- What you are asked to do: Transcribe all the entries word for word, but omit the images.
***** Supplied records
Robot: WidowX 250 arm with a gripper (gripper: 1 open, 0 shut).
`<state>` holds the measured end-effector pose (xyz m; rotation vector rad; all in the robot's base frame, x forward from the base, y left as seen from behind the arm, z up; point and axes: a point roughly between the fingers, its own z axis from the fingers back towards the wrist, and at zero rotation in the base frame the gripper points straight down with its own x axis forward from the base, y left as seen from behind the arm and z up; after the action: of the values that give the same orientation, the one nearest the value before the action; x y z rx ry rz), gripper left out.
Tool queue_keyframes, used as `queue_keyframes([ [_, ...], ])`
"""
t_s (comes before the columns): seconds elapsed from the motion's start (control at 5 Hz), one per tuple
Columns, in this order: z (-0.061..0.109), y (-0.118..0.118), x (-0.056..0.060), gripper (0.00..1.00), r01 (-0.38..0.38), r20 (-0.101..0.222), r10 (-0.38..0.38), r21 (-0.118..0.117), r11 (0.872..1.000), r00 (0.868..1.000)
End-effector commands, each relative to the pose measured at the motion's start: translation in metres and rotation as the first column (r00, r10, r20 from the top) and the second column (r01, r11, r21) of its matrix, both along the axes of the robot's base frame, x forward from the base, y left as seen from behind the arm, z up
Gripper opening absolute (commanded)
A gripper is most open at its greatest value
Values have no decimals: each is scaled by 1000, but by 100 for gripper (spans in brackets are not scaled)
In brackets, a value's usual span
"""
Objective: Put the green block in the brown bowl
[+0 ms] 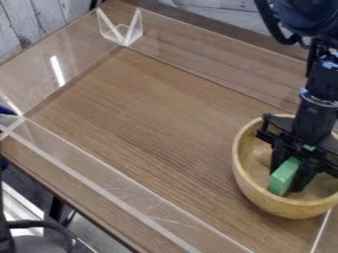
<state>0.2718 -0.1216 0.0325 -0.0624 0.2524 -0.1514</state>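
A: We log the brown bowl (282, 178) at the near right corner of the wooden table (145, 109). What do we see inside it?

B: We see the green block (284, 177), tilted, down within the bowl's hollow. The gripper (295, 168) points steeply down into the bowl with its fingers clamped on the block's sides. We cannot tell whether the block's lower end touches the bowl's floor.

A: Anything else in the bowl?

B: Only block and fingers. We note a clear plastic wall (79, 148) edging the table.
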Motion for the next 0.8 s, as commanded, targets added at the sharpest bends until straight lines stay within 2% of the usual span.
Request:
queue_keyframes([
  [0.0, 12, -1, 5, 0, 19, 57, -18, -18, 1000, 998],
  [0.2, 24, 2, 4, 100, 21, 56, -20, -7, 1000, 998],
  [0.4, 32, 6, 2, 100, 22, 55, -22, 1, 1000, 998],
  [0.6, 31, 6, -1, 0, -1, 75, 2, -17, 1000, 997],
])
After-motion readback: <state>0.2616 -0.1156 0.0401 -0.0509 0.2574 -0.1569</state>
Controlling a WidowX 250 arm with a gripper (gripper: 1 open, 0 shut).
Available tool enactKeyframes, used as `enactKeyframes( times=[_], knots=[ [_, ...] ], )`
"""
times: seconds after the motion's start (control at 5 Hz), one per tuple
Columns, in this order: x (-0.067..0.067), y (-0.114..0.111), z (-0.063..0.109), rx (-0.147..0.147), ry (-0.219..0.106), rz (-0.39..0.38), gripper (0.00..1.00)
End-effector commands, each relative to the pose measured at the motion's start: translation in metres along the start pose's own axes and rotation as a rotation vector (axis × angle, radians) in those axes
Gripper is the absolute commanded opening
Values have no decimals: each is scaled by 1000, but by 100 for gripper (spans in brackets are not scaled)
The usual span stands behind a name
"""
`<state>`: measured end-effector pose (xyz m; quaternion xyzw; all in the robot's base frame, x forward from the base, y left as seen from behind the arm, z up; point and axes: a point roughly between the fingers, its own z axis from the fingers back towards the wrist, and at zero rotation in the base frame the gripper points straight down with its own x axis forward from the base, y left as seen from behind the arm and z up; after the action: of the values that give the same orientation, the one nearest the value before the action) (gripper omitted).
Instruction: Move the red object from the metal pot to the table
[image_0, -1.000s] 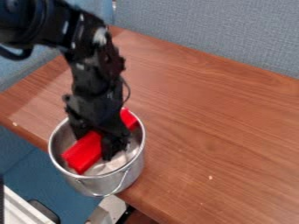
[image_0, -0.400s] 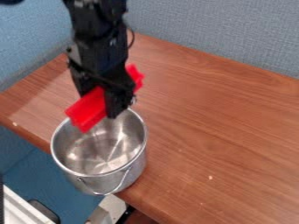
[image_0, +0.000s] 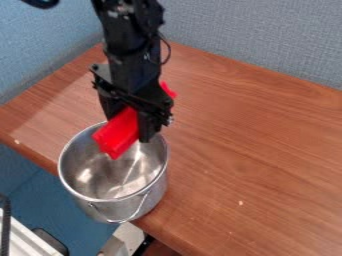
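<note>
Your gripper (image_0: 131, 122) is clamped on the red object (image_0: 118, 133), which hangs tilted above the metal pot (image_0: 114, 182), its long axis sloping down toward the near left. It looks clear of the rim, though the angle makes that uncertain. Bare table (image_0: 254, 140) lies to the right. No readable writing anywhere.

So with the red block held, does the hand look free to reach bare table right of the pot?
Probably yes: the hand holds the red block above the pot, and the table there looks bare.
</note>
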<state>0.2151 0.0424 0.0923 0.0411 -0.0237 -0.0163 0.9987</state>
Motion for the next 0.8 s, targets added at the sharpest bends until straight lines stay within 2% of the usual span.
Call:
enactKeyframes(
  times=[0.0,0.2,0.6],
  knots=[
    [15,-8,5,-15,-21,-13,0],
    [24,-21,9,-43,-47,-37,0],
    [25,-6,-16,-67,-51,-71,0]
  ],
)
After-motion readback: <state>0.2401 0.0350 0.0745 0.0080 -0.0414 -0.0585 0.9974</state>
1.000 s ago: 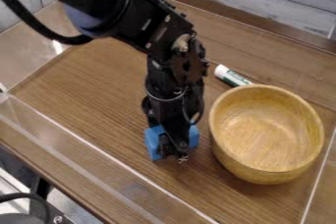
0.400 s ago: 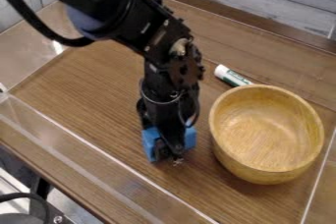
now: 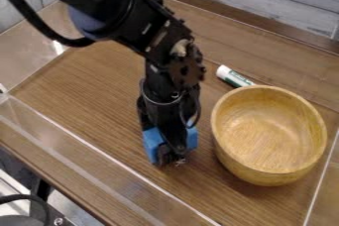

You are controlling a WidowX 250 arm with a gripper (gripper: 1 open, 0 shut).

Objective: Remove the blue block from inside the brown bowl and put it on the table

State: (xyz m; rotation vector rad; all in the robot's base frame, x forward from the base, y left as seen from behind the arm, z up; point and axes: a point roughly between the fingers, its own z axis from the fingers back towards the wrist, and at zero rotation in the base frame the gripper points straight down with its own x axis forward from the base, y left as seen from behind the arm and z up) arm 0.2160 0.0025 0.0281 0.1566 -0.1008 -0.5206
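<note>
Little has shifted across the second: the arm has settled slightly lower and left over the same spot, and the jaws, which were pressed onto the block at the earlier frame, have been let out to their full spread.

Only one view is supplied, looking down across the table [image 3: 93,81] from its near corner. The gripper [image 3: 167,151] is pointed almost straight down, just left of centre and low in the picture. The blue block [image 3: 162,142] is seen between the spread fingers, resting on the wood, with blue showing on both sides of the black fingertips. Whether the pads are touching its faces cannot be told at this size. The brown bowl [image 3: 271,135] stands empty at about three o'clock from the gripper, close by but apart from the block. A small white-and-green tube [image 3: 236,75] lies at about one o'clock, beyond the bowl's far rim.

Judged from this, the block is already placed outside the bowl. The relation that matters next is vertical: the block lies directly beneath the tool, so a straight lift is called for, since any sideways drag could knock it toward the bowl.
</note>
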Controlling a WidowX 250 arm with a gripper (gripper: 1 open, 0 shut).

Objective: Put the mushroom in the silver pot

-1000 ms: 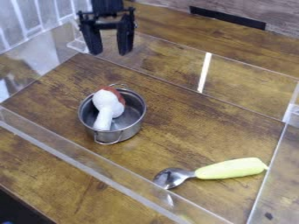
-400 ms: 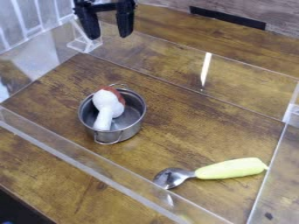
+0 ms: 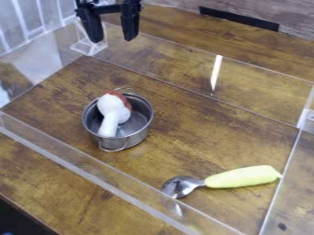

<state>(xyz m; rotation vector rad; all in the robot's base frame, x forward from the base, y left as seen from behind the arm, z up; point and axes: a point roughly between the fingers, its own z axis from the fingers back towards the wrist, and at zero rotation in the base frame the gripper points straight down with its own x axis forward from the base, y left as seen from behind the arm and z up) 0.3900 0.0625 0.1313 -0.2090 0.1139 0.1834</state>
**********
- Answer space:
Robot: WidowX 250 arm with a gripper (gripper: 1 open, 0 shut).
`<state>` holds the measured end-effector pose (xyz m; rotation vector rad; all in the robot's base frame, x forward from the base, y left as seen from behind the arm, z up; point and axes: a point roughly between the fingers, its own z axis from the fingers back towards the wrist, and at zero rotation in the base frame the gripper points straight down with its own x axis forward from the base, y left as seen from behind the arm and z up; after the action: of the values that give the same orientation, the one nearest the value before the action; x y z rx ry rz), gripper left out.
Tool queue_keyframes, used as `queue_keyframes([ [_, ...], ])`
"""
t_s (comes before the columns): seconds elapsed from the motion's start (control at 5 Hz), one per tuple
Columns, in this order: z (-0.061..0.109), y (-0.118..0.118), x (-0.056..0.060), gripper (0.00..1.00), r01 (-0.38..0.38), r20 (-0.101..0.222), r10 (-0.38..0.38), r21 (-0.118..0.117), r11 (0.872..1.000), r00 (0.868..1.000)
End-effector commands, each relative to the pose measured at the motion's start: translation in metres and rotation as the first column (r00, r10, r20 from the top) and the second column (r01, r11, r21) of its matrix, both along the axes of the robot's base frame, x forward from the base, y left as seen from behind the arm, z up
Gripper opening absolute (commanded)
A gripper is most open at its greatest value
Values have no decimals: each is scaled by 1000, but by 100 for gripper (spans in brackets are not scaled)
In brackets, a value's usual span
"""
Objective: Put the green block in the brown bowl
[+0 ms] 
<state>0.2718 -0.1216 0.0325 -0.0624 0.2524 -0.1514</state>
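A: We log the brown bowl (282, 178) at the near right corner of the wooden table (145, 109). What do we see inside it?

B: We see the green block (284, 177), tilted, down within the bowl's hollow. The gripper (295, 168) points steeply down into the bowl with its fingers clamped on the block's sides. We cannot tell whether the block's lower end touches the bowl's floor.

A: Anything else in the bowl?

B: Only block and fingers. We note a clear plastic wall (79, 148) edging the table.
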Motion for the next 0.8 s, as commanded, targets added at the sharpest bends until straight lines stay within 2% of the usual span.
Request:
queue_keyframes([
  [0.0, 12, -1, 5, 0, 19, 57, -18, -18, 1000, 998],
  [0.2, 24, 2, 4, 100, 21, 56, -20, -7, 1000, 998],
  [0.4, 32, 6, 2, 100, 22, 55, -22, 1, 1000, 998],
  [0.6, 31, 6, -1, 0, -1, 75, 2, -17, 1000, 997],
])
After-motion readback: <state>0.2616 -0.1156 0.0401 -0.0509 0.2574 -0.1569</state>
Controlling a WidowX 250 arm with a gripper (gripper: 1 open, 0 shut).
Available tool enactKeyframes, used as `enactKeyframes( times=[_], knots=[ [_, ...] ], )`
"""
times: seconds after the motion's start (control at 5 Hz), one per tuple
Columns, in this order: x (-0.067..0.067), y (-0.114..0.111), z (-0.063..0.109), rx (-0.147..0.147), ry (-0.219..0.106), rz (-0.39..0.38), gripper (0.00..1.00)
End-effector commands, each relative to the pose measured at the motion's start: translation in metres along the start pose's own axes and rotation as a rotation vector (axis × angle, radians) in those axes
Gripper is the absolute commanded opening
Values have no decimals: each is scaled by 1000, but by 100 for gripper (spans in brackets are not scaled)
The usual span stands behind a name
"""
`<state>`: measured end-effector pose (xyz m; quaternion xyzw; all in the robot's base frame, x forward from the base, y left as seen from behind the arm, z up; point and axes: a point roughly between the fingers, its own z axis from the fingers back towards the wrist, and at zero rotation in the base frame the gripper points straight down with its own x axis forward from the base, y left as seen from behind the arm and z up; after the action: of the values that give the same orientation, the one nearest the value before the action) (gripper omitted).
Instruction: Move the red object from the metal pot to the table
[image_0, -1.000s] 
[image_0, -0.400s] 
[image_0, +0.000s] 
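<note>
Your gripper (image_0: 131, 122) is clamped on the red object (image_0: 118, 133), which hangs tilted above the metal pot (image_0: 114, 182), its long axis sloping down toward the near left. It looks clear of the rim, though the angle makes that uncertain. Bare table (image_0: 254, 140) lies to the right. No readable writing anywhere.

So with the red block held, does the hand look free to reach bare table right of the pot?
Probably yes: the hand holds the red block above the pot, and the table there looks bare.
</note>
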<state>0.2151 0.0424 0.0923 0.0411 -0.0237 -0.0163 0.9987</state>
Motion for the next 0.8 s, targets added at the sharpest bends until straight lines stay within 2% of the usual span.
Call:
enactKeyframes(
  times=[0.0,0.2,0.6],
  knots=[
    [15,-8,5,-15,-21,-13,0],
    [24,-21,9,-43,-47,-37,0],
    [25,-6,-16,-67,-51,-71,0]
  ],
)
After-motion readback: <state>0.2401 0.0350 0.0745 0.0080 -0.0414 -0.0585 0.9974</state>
1.000 s ago: 
0.400 s ago: 
now: 

You are controlling a WidowX 250 arm with a gripper (gripper: 1 open, 0 shut).

Objective: Remove the blue block from inside the brown bowl and put it on the table

State: (xyz m; rotation vector rad; all in the robot's base frame, x forward from the base, y left as seen from behind the arm, z up; point and axes: a point roughly between the fingers, its own z axis from the fingers back towards the wrist, and at zero rotation in the base frame the gripper points straight down with its own x axis forward from the base, y left as seen from behind the arm and z up) arm 0.2160 0.0025 0.0281 0.1566 -0.1008 -0.5206
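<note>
Little has shifted across the second: the arm has settled slightly lower and left over the same spot, and the jaws, which were pressed onto the block at the earlier frame, have been let out to their full spread.

Only one view is supplied, looking down across the table [image 3: 93,81] from its near corner. The gripper [image 3: 167,151] is pointed almost straight down, just left of centre and low in the picture. The blue block [image 3: 162,142] is seen between the spread fingers, resting on the wood, with blue showing on both sides of the black fingertips. Whether the pads are touching its faces cannot be told at this size. The brown bowl [image 3: 271,135] stands empty at about three o'clock from the gripper, close by but apart from the block. A small white-and-green tube [image 3: 236,75] lies at about one o'clock, beyond the bowl's far rim.

Judged from this, the block is already placed outside the bowl. The relation that matters next is vertical: the block lies directly beneath the tool, so a straight lift is called for, since any sideways drag could knock it toward the bowl.
</note>
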Controlling a WidowX 250 arm with a gripper (gripper: 1 open, 0 shut).

Objective: Put the mushroom in the silver pot

-1000 ms: 
-400 ms: 
+0 ms: 

<state>(xyz m; rotation vector rad; all in the robot's base frame, x forward from the base, y left as seen from behind the arm, z up; point and axes: a point roughly between the fingers, its own z axis from the fingers back towards the wrist, and at zero rotation in the base frame the gripper points straight down with its own x axis forward from the base, y left as seen from behind the arm and z up) 0.3900 0.0625 0.1313 -0.2090 0.1139 0.1834</state>

Nothing remains to add to the output.